Aproveitei aqueles dez minutos restantes e escaneei o corpo e o equipamento do inimigo. Depois verifiquei o que restava de Elis, apenas um corpo sem cabeça, e o de Hiroshi, desse último vi apenas o que parecia ser um dedo. Espero que tenham conseguido uma transição tranquila, mas nessas condições isso era duvidoso.

“Morte iminente” – avisou meu traje, e já sem forças me deitei no chão e olhei para cima. A noite escura revelava centenas de clarões no céu, sinal de que a batalha em órbita não estava sendo nada fácil também. Senti o frio e o sono da morte me envolver, sensação bem conhecida por qualquer soldado, e me entreguei em seus braços.

Não há sono mais reconfortante do que a morte. O silêncio, a paz, o esquecimento, a certeza de não mais existir. Tudo isso faz bem, o descanso eterno seria a melhor coisa do mundo se realmente fosse eterno, mas não era.

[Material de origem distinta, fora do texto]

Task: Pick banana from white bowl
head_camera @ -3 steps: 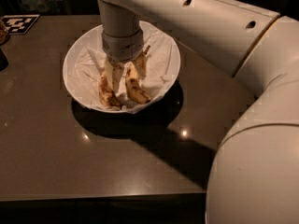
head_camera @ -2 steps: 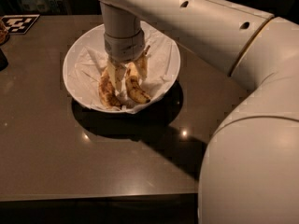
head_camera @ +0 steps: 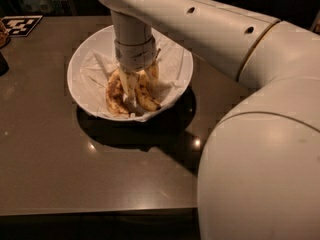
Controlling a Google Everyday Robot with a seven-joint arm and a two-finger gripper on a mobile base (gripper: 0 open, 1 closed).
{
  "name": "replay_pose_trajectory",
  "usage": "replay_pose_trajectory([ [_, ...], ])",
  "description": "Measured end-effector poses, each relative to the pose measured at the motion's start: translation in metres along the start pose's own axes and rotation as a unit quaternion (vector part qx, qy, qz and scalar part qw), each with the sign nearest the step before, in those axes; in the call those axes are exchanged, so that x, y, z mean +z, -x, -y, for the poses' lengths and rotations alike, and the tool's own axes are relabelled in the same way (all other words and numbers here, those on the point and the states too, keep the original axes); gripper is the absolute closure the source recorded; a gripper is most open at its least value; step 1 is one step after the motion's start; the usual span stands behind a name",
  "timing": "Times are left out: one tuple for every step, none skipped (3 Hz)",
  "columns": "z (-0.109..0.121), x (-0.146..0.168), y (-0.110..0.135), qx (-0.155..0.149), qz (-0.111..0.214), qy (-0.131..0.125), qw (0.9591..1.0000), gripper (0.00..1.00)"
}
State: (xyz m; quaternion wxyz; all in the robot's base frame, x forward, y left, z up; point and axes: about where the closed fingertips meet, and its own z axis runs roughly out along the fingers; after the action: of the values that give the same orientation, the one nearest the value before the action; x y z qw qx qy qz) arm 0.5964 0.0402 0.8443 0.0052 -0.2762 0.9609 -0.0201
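The white bowl point(head_camera: 85, 51), lined with crumpled white paper, stands on the dark table. Two bananas lie in its near half. The banana point(head_camera: 148, 96) is on the right, curved and yellow with a dark tip pointing to the right. A flatter, brown-blotched banana point(head_camera: 114, 95) lies to its left. My gripper point(head_camera: 131, 90) reaches straight down into the bowl and sits between the two bananas, touching or nearly touching both. The wrist hides the bananas' far ends.
The dark brown table point(head_camera: 60, 159) has its front edge near the bottom of the view. A black-and-white marker tag point(head_camera: 20, 25) lies at the far left corner. My arm's large elbow point(head_camera: 265, 159) fills the right side of the view.
The gripper stays down in the bowl between the bananas. The arm's elbow has swung a little further into the right of the view.
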Motion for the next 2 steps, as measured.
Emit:
replay_pose_trajectory([
  [0.0005,0.0063,-0.0009,-0.003,0.001,0.000,1.0000,0.66],
  [0.0005,0.0065,-0.0009,-0.003,0.001,0.000,1.0000,0.89],
])
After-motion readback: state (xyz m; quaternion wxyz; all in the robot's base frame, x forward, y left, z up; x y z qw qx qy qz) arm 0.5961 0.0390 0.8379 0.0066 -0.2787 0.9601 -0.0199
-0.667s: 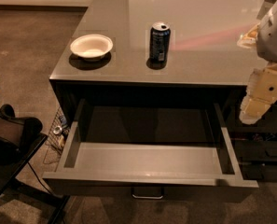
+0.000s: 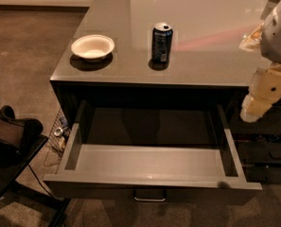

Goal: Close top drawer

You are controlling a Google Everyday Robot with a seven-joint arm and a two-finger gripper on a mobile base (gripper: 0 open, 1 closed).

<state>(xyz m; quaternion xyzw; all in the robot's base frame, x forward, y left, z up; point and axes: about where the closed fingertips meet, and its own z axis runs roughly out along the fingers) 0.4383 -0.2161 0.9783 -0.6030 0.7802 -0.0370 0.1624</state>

Acordei, pelo que me informaram, duas semanas depois. E recebi uma medalha. Pelo que soube eu tinha sido o único entre mais de vinte mil legionários a abater uma mula, e as informações recolhidas por mim foram utilizadas para neutralizar o sistema de camuflagem deles, que era nada mais que uma imitação do nosso, conseguido por engenharia reversa.

- Não há com o que se preocupar - disse-me um oficial superior – graças a você percebemos que as mulas não nos superaram tecnologicamente, era apenas uma imitação.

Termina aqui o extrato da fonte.